Perdue was one of 25 co-sponsors on legislation from Sen. Roger Wicker, R-Miss., that would extend the airline support through March 2021. The bill did not advance however, and leaders of some of the unions hurt by the ground crew hour cuts are working against Loeffler and Perdue in the runoff.

“We are letting our members know and are actively working to turn them out and get them  out of office,” said James Carlson, assistant airline coordinator in the International Association of Machinists and Aerospace Workers’ transportation department. “And with the margins being as thin as we saw in the presidential election, the Machinists Union could make a difference in both of these special elections.” 

He said that while Delta workers have avoided layoffs, they’re worried about the future.

Both Loeffler and Perdue have touted their votes for the March relief package — which included the Paycheck Protection Program that offered businesses loans that would convert to grants if they kept workers on the payroll — as evidence of their support for small businesses. 

Early opposition

Democrats point out, however, that the incumbents both originally championed a much smaller package. Both opposed a $600 boost to weekly unemployment checks the final bill contained, benefits that expired in July. When it was first proposed, they said it be a disincentive to returning to work.
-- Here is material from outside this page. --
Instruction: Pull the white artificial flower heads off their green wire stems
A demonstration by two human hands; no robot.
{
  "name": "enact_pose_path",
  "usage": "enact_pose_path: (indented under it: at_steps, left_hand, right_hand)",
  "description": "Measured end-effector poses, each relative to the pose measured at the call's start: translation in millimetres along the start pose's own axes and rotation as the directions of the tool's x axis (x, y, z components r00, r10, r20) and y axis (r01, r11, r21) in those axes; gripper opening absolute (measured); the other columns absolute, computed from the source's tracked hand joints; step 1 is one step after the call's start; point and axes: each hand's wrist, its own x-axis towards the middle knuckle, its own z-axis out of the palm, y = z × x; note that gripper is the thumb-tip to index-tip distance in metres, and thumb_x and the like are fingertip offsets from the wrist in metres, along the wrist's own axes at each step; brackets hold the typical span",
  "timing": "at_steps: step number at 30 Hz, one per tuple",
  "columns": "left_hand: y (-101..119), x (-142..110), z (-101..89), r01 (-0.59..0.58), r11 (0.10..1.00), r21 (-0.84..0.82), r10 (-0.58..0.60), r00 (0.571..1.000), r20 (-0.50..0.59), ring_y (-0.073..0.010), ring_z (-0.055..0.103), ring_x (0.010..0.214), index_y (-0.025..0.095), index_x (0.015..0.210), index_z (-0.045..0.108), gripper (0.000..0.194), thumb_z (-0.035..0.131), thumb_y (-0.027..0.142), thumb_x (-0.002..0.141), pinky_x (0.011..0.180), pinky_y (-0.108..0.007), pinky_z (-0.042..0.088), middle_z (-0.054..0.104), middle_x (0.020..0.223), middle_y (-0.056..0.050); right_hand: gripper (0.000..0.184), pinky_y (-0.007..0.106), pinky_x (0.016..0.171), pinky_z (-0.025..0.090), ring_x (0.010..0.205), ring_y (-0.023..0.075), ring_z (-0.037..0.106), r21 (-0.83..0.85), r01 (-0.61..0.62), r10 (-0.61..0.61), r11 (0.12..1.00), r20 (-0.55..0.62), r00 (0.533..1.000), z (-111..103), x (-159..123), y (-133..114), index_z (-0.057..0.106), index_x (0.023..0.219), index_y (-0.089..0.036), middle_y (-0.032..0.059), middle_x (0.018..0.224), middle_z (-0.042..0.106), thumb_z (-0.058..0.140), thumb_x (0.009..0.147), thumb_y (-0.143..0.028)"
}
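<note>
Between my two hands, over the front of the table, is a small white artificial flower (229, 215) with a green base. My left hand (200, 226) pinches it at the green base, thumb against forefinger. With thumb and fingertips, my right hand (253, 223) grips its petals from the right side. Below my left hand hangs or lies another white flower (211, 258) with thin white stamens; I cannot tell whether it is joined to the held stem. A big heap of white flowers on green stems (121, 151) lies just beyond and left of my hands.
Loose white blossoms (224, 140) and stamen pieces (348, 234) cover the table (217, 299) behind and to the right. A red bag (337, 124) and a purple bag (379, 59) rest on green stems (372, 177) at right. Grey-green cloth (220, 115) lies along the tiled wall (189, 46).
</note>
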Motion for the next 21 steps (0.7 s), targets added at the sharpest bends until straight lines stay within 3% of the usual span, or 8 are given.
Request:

Perdue proposed a floor amendment that would have stripped the payment from the bill, but Republicans eventually accepted it during negotiations. Perdue also opposed direct stimulus checks that were ultimately approved, providing up to $1,200 for single adults and $3,400 for a family of four. 

A Democratic Senatorial Campaign Committee press release this week highlighted Perdue’s comment in June that those payments were a “hindrance to people going back to work,” and Loeffler’s July remark that they were an “incentive not to be at work.” 
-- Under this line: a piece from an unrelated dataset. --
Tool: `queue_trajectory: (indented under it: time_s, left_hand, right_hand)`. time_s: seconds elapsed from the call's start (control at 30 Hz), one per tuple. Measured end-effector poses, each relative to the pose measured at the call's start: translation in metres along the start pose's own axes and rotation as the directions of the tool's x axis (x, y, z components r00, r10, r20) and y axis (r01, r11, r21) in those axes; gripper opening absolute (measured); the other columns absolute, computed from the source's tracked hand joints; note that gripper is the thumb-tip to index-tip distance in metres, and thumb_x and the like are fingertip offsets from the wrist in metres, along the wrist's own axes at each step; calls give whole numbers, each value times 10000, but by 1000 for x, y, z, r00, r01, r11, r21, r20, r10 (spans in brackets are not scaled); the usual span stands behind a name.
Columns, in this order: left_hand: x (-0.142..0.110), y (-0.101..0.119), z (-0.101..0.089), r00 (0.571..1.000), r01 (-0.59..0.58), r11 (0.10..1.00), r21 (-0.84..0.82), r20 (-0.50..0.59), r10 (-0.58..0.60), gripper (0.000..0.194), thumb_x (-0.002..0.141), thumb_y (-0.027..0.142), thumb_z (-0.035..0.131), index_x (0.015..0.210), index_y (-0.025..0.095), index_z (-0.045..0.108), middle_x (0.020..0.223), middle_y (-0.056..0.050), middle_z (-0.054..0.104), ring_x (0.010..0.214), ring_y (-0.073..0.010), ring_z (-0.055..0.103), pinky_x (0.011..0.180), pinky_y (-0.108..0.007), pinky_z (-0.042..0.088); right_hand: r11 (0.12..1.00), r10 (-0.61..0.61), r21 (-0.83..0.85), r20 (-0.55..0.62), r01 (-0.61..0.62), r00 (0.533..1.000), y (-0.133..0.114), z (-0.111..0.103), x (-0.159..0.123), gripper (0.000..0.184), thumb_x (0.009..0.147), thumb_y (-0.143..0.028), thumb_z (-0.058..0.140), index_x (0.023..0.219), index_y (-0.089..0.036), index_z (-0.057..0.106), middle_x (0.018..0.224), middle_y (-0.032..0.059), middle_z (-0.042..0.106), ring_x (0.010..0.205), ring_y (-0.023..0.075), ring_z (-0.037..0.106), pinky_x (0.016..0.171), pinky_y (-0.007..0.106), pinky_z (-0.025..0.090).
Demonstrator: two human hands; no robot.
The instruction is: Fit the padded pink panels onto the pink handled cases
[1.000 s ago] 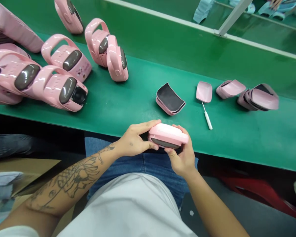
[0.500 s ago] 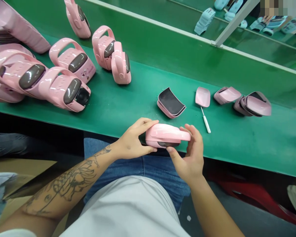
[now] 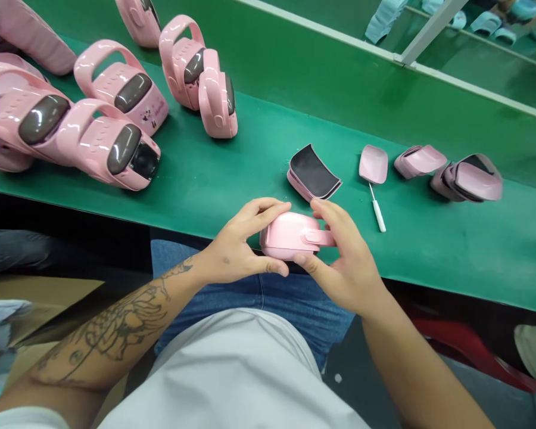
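At the front edge of the bench, a pink plastic device with a loop handle (image 3: pixel 290 236) is held between both hands, its smooth side turned up. My left hand (image 3: pixel 243 244) grips its left end, thumb below and fingers along the top. On the other side, my right hand (image 3: pixel 343 256) closes on the handle end, fingertips above and thumb at the lower edge. Just beyond lies a stack of curved pink pieces with a black face (image 3: pixel 313 174). A white-handled screwdriver (image 3: pixel 377 215) rests to the right, its tip at a small pink cover (image 3: pixel 373 164).
Several similar pink devices (image 3: pixel 129 95) with dark windows stand at the left of the green bench (image 3: pixel 250 149). Two stacks of pink covers (image 3: pixel 420 162) sit at the right. Beyond the low green partition (image 3: pixel 321 47), light blue items (image 3: pixel 384 21) are visible.
Both hands have rolled the pink device, so its dark window, visible before at the lower edge, is mostly out of sight. My right fingers have moved up and left over it.
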State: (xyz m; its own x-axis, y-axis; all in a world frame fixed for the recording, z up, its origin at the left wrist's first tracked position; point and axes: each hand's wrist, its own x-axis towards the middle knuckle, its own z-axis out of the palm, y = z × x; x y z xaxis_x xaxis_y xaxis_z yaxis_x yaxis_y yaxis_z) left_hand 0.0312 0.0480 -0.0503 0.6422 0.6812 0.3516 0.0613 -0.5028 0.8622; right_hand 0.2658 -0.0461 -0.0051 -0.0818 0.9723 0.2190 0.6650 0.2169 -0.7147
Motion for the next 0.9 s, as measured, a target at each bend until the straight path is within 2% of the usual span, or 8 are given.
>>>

The DSCC warned that unemployment insurance, loan forbearance, eviction moratoriums and paid family leave benefits were set to expire at the end of the month because of Perdue and Loeffler’s “inaction.” 

A $908 billion package proposed this week by a bipartisan group of senators and members of the bipartisan Problem Solvers Caucus in the House did not include new stimulus checks but did include more PPP funds and a $300 boost in unemployment benefits. Speaker Nancy Pelosi and Senate Minority Leader Charles E. Schumer said Wednesday that proposal should be the starting point for negotiations. 

Perdue and Loeffler did not comment on that bipartisan plan, or a less generous $519 billion package proposed by Senate Majority Leader Mitch McConnell. Instead, they have focused their campaigns on arguing that Democrats are to blame for Congress going months without approving further aid and that Ossoff and Warnock would let Pelosi and Schumer control policy.

“As he has done from the start of this pandemic, Senator Perdue will continue fighting every single day to secure additional PPP funding, support our schools, expand testing, and accelerate investment in vaccines so we can beat this virus and help all of our communities recover,” Perdue campaign spokeswoman Casey Black said. 

She pointed to other measures Perdue has supported that were not passed by the Senate, including a state grant program to help schools safely reopen and a proposal to reallocate unused immigrant visas for doctors and nurses who could help fight the pandemic.

Republicans have also accused Democrats of “bashing” the PPP. Ossoff and Warnock have criticized the way money was distributed through the program, saying it ignored small businesses in favor of wealthy, politically connected corporations.  

Loeffler called for additional funding for PPP loans in a Tuesday statement and told a local news station last week that passing a new round of relief was among her priorities. 

“I’m going to be pushing for it because it’s things like schools, money for schools to reopen, money for small businesses, but also for child care,” she told Atlanta ABC affiliate WSB-TV on Friday. “Parents can’t get back to work if they don’t have that child care option, so I want to make sure that’s there.”

Neither her office nor campaign responded to requests for more details.